108334 tn?1253647995
How does DH feel about this all? Does he agree with you? I would talk to him about how to talk to his parents about it. They should understand that this is your new family and you want some time to adjust to it before being hostess. I don't think it's fair for her to play the "it's my grandchild" card on you. My MIL was like that with my niece and nephew to my SIL (dh's brother's wife). I don't have any advice on what to say, but hopefully DH can hekp you with that. I wish you luck with that and the rest of your pregnancy!
Avatar universal
Hmmm, this certainly is indeed a sticky situation. totally understandable that you just want to be alone with the baby and hubby after he/she is born.
i wanted that time too. one good thing for me about having a c-section was i was in the hospital for about 7 days so visitors were limited and they had the whole week to come and see the baby. so when i went home, no one really came because they got their "fill" at the hospital.

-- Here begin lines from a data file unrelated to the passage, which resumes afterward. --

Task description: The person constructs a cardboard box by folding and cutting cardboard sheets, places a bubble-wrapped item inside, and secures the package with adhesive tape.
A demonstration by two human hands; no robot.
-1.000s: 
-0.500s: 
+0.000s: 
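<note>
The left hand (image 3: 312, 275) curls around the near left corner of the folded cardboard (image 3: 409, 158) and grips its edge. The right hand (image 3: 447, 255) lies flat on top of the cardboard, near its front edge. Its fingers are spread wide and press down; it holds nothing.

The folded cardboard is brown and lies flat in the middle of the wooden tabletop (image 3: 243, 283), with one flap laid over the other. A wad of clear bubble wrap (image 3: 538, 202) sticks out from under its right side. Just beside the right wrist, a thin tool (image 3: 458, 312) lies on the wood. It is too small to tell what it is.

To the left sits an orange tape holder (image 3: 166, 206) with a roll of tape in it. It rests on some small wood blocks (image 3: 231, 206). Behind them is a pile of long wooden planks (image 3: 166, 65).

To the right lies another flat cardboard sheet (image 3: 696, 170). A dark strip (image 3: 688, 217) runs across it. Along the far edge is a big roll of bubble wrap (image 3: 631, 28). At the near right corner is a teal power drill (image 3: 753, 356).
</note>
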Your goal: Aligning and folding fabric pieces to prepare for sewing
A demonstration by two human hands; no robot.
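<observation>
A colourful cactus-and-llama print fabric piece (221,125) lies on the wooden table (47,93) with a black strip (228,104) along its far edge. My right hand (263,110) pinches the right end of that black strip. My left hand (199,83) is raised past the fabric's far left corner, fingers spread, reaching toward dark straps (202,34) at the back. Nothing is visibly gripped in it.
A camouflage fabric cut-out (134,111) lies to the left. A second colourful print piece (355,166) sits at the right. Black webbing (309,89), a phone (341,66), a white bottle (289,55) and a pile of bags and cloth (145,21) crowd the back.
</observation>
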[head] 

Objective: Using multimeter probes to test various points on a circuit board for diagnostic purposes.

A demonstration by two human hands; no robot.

anyway, i do know a couple people who had a baby and the MIL came to the house to see the baby, help out, whatever. well, the MIL totally took over holding the baby, bathing it, changing it, rocking it. she didnt even sleep over! however, was there daily.
that in turn made them resent the MIL and felt as if they missed out on that bonding time with their baby.
what is your financial situation like? would it be at all possible to set them up in a cheap hotel? hotels are usually pretty cheap during the week. then you could tell them YOU will give them a call when it's a good time for them to come by and see the baby. like, "we'll give ya a call around (whatever time) so you can come by."
do you even have the room in your home to have people stay over?  i mean everybody is on different schedules (go to bed different times, get up, shower, eat..) and this just throws off the whole environment for everyone. it's stressful enough to take care of a newborn and you want to get to know him/her without any added stress.
what does your husband have to say about it? why is it all "on you"?
Avatar universal
Try telling them that your pediatrician feels it is best to limit visitors for the first 2-3 weeks.  (true, anyway!)